Depuis 1950 en effet, les enquêteurs de l’institut viennent interroger une série de ménages pour mesurer les évolutions de l’emploi et du chômage à l’échelle nationale. « C’est une enquête que nous essayons de garder relativement stable, même si nous nous adaptons aussi aux évolutions du marché du travail, explique Laura Castell, la cheffe de la division emploi au siège de l’Insee à Montrouge (Hauts-de-Seine). Depuis cinq ans, nous avons des questions sur le télétravail, qui était marginal avant. » Encadrés par les directions régionales, ce sont des enquêteurs contractuels – 40 en région Provence-Alpes-Côte d’Azur – qui vont à la rencontre des familles tirées au sort dans des secteurs géographiques déterminés.
de la société
« La première chose que je fais, c’est de vérifier si les personnes habitent toujours au même endroit », raconte Christina Giorgetti. Après cette tournée de quelques heures, elle va alors les contacter par courrier puis téléphone et organiser un premier rendez-vous, en face-à-face. Un véritable parcours d’obstacles parfois, quand bien même ces enquêtes sont obligatoires. « La principale difficulté c’est l’accès, témoigne Marjorie Martin, cheffe de la division enquêtes ménages dans la région. Dans le 9e arrondissement de Marseille avec les résidences sécurisées, il faut plusieurs allers-retours pour pouvoir entrer… » Mais il faut aussi faire avec la défiance et des contextes sociaux parfois difficiles. « Nous avons deux enquêtrices dans les quartiers Nord qui connaissent très bien le secteur, elles ont leurs astuces pour éviter les situations de danger dans les endroits les plus sensibles, poursuit la responsable. Elles y vont le matin quand c’est plus calme s’il y a un point de deal, ne disent pas qu’elles sont enquêtrices mais qu’elles réalisent une étude, certaines ne montrent pas leur carte, parce qu’il y a la Marianne… » Au moindre risque, un droit de retrait leur est accordé. « En règle générale je suis bien accueillie, même si on m’a déjà dit que ce n’est pas normal que ce soit obligatoire, raconte de son côté Christina Giorgetti. Mais quand j’explique l’intérêt de l’enquête, ces personnes s’excusent ! » D’autant plus que cette défiance ne connaît pas de frontières. « Depuis de nombreuses années, les taux de réponse dans de nombreux pays européens ont beaucoup baissé, mais c’est moins le cas en France », précise Laura Castell.
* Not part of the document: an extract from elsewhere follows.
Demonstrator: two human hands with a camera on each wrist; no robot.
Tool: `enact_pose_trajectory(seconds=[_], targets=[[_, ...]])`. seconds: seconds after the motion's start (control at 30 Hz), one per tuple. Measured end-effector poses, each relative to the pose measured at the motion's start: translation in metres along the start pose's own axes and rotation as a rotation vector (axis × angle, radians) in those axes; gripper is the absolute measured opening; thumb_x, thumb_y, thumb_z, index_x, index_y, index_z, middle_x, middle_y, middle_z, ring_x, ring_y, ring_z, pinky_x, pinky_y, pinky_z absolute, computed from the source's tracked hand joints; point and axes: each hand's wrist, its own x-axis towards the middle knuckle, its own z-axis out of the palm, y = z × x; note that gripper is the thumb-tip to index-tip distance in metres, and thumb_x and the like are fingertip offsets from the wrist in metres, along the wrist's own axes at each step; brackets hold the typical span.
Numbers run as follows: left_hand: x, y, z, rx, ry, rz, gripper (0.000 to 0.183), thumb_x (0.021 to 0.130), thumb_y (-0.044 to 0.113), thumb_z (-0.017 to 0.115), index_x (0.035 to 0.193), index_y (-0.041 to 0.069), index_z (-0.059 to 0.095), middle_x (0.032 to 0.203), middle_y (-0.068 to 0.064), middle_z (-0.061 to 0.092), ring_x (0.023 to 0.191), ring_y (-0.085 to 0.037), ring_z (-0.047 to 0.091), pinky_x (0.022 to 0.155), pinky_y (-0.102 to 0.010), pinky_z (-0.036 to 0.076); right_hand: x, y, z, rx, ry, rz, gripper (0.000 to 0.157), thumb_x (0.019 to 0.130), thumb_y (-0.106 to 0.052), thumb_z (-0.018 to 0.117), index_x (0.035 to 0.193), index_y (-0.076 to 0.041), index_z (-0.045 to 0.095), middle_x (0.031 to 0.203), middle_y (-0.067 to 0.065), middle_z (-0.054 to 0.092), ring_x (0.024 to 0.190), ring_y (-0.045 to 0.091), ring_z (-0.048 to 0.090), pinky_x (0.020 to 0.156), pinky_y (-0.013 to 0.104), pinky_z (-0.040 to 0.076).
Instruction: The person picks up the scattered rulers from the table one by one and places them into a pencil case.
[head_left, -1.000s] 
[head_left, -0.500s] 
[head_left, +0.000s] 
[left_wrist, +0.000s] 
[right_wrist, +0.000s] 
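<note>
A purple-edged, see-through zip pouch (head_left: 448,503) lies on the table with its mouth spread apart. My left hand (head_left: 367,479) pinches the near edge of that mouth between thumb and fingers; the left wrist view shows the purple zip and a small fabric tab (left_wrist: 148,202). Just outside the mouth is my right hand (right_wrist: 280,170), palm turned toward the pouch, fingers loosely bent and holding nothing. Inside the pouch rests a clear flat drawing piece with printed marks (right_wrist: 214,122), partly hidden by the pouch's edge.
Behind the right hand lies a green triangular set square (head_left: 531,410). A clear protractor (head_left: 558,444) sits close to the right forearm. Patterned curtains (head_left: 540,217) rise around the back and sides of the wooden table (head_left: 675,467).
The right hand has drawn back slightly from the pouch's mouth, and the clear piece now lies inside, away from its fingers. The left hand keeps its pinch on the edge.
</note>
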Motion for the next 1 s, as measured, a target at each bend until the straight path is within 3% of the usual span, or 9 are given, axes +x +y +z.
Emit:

L’enquêtrice peut alors dérouler le questionnaire sur sa tablette, du niveau d’études au nombre d’heures travaillées ou aux différentes démarches pour chercher un emploi, selon les situations. Un échange d’un quart d’heure, pour chaque personne du foyer. Puis dans les coulisses, les premiers questionnaires sont relus avant le travail global de vérification face aux potentielles incohérences pointées par le logiciel et, au niveau national, l’anonymisation complète, le redressement statistique. Chaque trimestre, pendant 18 mois, les ménages sélectionnés seront réinterrogés pour savoir si leur situation a évolué, cette fois en ligne ou par téléphone. Au total, 90 000 personnes sont questionnées à chaque fois. « Cela nous donne des possibilités d’analyse très importantes, sourit Laura Castell. Nous publions les indicateurs phares du marché du travail une fois par trimestre et par an, mais aussi des données sur le travail, la formation… » Ainsi ce lundi le Premier ministre Sébastien Lecornu a-t-il dû assurer ne pas être « dans le déni », après la publication des derniers chiffres de l’Insee : le chômage a atteint son plus haut niveau depuis le Covid, alertait vendredi l’institut. Ces chiffres s’invitent aussi dans les politiques publiques : « Depuis la réforme sur le “plein-emploi“, le niveau des indemnisations des allocations-chômage dépend du taux que nous mesurons », explique Laura Castell.